- [Task details]: Would you return, word for word, the lines of the data below from the line with "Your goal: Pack" through the line with "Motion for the", and no others?

- [Collected data]:
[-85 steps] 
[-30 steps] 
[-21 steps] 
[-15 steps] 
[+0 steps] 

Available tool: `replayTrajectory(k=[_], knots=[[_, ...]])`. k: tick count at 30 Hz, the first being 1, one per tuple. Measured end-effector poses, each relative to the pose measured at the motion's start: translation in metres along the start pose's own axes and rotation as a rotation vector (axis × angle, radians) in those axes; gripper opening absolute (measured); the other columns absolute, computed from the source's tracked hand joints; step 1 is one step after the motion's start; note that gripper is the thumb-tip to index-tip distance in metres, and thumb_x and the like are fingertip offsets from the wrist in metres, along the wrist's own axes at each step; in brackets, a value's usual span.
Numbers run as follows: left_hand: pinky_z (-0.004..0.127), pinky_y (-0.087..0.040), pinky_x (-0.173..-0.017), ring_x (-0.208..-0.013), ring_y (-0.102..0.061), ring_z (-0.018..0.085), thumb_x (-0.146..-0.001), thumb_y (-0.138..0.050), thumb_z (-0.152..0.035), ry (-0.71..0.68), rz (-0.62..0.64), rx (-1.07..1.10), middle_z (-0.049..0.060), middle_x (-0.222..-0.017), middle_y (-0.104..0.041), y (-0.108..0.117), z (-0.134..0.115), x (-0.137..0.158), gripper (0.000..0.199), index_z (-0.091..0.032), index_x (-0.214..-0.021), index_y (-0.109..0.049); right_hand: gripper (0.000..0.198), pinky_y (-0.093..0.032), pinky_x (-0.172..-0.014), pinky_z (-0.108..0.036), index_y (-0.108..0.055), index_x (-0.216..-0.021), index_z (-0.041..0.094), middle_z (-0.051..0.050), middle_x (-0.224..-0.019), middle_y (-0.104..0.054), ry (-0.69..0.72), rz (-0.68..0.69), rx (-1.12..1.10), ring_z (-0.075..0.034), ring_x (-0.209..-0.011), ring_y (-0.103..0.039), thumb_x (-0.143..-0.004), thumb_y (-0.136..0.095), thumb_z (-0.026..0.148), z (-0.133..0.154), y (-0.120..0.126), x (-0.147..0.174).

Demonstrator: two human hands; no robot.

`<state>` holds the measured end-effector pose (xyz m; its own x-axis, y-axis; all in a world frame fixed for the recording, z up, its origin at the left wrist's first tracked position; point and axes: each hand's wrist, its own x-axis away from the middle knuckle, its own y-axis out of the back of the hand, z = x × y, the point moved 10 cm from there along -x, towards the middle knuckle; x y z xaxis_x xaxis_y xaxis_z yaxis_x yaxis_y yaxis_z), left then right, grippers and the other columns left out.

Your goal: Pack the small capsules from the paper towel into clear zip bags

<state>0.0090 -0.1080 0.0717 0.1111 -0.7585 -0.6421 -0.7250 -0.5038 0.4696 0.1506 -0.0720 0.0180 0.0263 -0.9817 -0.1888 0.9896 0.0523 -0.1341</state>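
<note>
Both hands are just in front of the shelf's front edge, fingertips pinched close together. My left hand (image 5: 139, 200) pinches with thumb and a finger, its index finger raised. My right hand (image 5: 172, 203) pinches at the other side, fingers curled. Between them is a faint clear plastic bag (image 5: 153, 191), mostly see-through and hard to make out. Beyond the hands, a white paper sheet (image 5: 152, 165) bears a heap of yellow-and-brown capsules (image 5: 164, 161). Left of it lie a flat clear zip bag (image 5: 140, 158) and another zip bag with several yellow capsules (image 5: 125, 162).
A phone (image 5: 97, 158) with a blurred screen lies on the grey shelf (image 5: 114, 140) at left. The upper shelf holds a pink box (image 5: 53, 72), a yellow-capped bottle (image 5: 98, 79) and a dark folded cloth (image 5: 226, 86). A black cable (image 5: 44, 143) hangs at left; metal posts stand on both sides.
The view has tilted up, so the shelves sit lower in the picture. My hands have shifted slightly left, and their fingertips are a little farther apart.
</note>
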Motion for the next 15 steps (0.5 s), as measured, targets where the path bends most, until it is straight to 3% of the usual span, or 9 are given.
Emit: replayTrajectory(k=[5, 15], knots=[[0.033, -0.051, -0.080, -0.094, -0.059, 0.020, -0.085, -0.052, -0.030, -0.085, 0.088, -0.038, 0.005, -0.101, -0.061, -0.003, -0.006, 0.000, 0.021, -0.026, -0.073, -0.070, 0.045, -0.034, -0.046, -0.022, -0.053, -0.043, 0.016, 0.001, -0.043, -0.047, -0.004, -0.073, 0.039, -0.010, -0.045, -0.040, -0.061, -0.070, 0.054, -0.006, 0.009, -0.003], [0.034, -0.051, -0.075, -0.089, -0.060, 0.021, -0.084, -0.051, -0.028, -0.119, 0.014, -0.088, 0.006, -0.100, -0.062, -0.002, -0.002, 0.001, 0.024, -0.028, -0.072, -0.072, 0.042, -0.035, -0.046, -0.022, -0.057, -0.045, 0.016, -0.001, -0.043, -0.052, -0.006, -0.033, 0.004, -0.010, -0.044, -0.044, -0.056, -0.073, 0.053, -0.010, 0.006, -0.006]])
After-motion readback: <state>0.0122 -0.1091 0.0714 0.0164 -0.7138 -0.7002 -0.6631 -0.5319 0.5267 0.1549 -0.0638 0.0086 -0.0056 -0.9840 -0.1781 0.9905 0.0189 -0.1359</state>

- [Task solution]:
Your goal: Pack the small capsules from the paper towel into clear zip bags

<state>0.0090 -0.1080 0.0717 0.1111 -0.7585 -0.6421 -0.7250 -0.5038 0.4696 0.1506 -0.0720 0.0180 0.0263 -0.9817 -0.1888 0.9896 0.0523 -0.1341</state>
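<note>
Both hands are just in front of the shelf's front edge, fingertips pinched close together. My left hand (image 5: 139, 200) pinches with thumb and a finger, its index finger raised. My right hand (image 5: 172, 203) pinches at the other side, fingers curled. Between them is a faint clear plastic bag (image 5: 153, 191), mostly see-through and hard to make out. Beyond the hands, a white paper sheet (image 5: 152, 165) bears a heap of yellow-and-brown capsules (image 5: 164, 161). Left of it lie a flat clear zip bag (image 5: 140, 158) and another zip bag with several yellow capsules (image 5: 125, 162).
A phone (image 5: 97, 158) with a blurred screen lies on the grey shelf (image 5: 114, 140) at left. The upper shelf holds a pink box (image 5: 53, 72), a yellow-capped bottle (image 5: 98, 79) and a dark folded cloth (image 5: 226, 86). A black cable (image 5: 44, 143) hangs at left; metal posts stand on both sides.
The view has tilted up, so the shelves sit lower in the picture. My hands have shifted slightly left, and their fingertips are a little farther apart.
</note>
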Motion for the next 15 steps (0.5 s), as measured, targets where the path bends most, until it is straight to 3% of the usual span, or 9 are given.

Further output is not needed for this exercise.